Paléo-énergétique : d’anciens brevets à la rescousse de la transition énergétique?

En épluchant les brevets tombés dans le domaine public, Cédric Carles – un passionné d’énergies nouvelles – a réalisé que bien des innovations, abandonnées ou ignorées à l’époque, pourraient être remises au goût du jour par nos industriels pour apporter des solutions rapides et efficaces à la transition écologique.

 

 

Hésitation autour des anciens brevets
Dans son livre Rétrofutur. Une contre-histoire des innovations énergétiques, Cédric Carles ne nous invite pas à vivre comme à l’époque de nos grands-parents, à la « bougie ou avec un cheval de trait ». Il attire notre attention sur ces auteurs et ces ingénieurs pour qui l’écologie, à la fin du 19e ou au début du 20e siècle, avait déjà une résonance particulière. Rappelons-nous Jules Verne, en 1875, dans l’Île mystérieuse qui pensait « qu’un jour, l’hydrogène et l’oxygène [seraient] les sources inépuisables fournissant chaleur et lumière » ou encore de Zola qui se laissait à penser à « une société fondée à l’énergie solaire ». Pourquoi nos industriels d’aujourd’hui ne veulent-ils pas profiter de cette manne?
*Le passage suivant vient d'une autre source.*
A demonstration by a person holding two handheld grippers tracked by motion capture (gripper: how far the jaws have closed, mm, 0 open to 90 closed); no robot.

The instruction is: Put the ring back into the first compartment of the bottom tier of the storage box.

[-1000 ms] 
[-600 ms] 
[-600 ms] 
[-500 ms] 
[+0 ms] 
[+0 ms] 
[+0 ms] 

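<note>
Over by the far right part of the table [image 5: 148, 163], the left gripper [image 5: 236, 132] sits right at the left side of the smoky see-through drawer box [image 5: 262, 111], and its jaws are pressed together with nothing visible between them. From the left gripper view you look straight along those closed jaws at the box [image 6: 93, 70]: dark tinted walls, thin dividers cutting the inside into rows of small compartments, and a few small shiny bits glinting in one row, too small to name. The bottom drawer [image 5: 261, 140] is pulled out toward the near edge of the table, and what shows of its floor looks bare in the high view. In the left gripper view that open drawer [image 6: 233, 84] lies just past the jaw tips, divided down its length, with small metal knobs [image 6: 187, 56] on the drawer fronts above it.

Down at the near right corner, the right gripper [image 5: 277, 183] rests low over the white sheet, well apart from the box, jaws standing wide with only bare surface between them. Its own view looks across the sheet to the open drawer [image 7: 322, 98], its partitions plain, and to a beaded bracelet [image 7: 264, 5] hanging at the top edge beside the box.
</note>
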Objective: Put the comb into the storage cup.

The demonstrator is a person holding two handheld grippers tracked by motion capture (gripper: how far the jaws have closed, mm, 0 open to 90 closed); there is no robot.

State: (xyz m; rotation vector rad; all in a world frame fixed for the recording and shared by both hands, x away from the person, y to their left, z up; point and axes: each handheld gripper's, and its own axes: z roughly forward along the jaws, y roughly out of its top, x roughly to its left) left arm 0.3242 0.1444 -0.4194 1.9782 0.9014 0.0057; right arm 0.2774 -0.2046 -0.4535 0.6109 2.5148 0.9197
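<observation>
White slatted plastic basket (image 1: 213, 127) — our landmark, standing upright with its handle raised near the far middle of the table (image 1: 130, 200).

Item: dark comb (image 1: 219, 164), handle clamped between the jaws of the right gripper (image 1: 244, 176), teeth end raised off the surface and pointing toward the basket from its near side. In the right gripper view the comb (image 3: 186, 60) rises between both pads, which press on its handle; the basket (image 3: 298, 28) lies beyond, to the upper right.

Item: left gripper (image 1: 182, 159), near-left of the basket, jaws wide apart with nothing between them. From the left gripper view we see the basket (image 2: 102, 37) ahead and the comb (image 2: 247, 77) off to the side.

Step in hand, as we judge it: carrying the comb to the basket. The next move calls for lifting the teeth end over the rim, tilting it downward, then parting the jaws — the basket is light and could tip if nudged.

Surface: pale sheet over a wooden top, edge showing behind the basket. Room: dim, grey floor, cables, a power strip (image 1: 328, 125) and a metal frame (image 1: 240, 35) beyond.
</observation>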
Peut-être préfèrent-ils développer leurs propres brevets pour en retirer un certain gain financier… Heureusement, les acteurs de l’économie collaborative et de l’open source semblent davantage s’intéresser aux anciens brevets que leurs aînés.

 

Magnus et la propulsion éolienne
Qu’ont en commun les paquebots de la société finlandaise NorsePower et les cargos de l’entreprise allemande Enerco? Leurs imposants mâts rotor qui leur permettent d’économiser 10 % à 40 % de carburant grâce à la propulsion éolienne. Concrètement, ces mâts à vent, en forme de cylindre de trente mètres environ, tournent avec les vents latéraux créant ainsi une force, une propulsion perpendiculaire au vent. Cette innovation est tout simplement une application de l’effet Magnus, qui a été mis en évidence par le physicien allemand Heinrich Gustav du même nom en 1852. En conférant un mouvement de rotation à une balle, par exemple, il se crée un différentiel de pression qui engendre une déviation de la trajectoire sans aucun apport complémentaire d’énergie. Il faudra attendre 1924 pour qu’Anton Flettner exploite ce principe sur son bateau Buckau, puis 1980 avec les « turbovoiles » du commandant Cousteau.

 

Bennett et la cheminée solaire
Près de 120 ans séparent le premier brevet de cheminée solaire – déposé par l’Anglais Alfred Rosling Bennett – et la tour Ashalim, située dans le désert du Néguev en Israël, qui devraient assurer la consommation électrique d’une ville de 120 000 foyers. Que s’est-il passé entre en 1897 et 2018? Pas grand-chose… à part un ingénieur espagnol qui a suggéré, en 1903, d’accoter à sa maison une tour solaire et un ingénieur français, Edgar Nazare, dont la tour Nazare a fait les manchettes en 1960 sans parvenir à convaincre des bienfaits de son projet les autorités gouvernementales, qui ne juraient que par l’énergie nucléaire à l’époque. Aujourd’hui, la Californie, le Maroc, le Chili; demain l’Afrique du Sud et la Chine. Ces pays ou États prennent le virage de la transition énergétique, quels que soient le coût et les contraintes. Un tel projet, c’est ni plus ni moins qu’un parterre de 50 600 miroirs (qui suivent la course du soleil) répartis sur 300 hectares (400 terrains de soccer) et une tour de 240 mètres de hauteur en son sein sur laquelle se réfléchissent les rayons du soleil, permettant ainsi de chauffer l’eau à 600°C qui, une fois transformée en vapeur d’eau, redescend vers une turbine qui produira de l’énergie… et le tour est joué!

 

Comme le pense Cédric Carles, à quoi bon s’évertuer à développer sa propre innovation farfelue (trottoirs produisant de l’électricité, plantes rechargeant nos cellulaires…). La transition énergétique ne peut plus attendre, alors inspirons-nous des brevets passés, et la technologie fera le reste!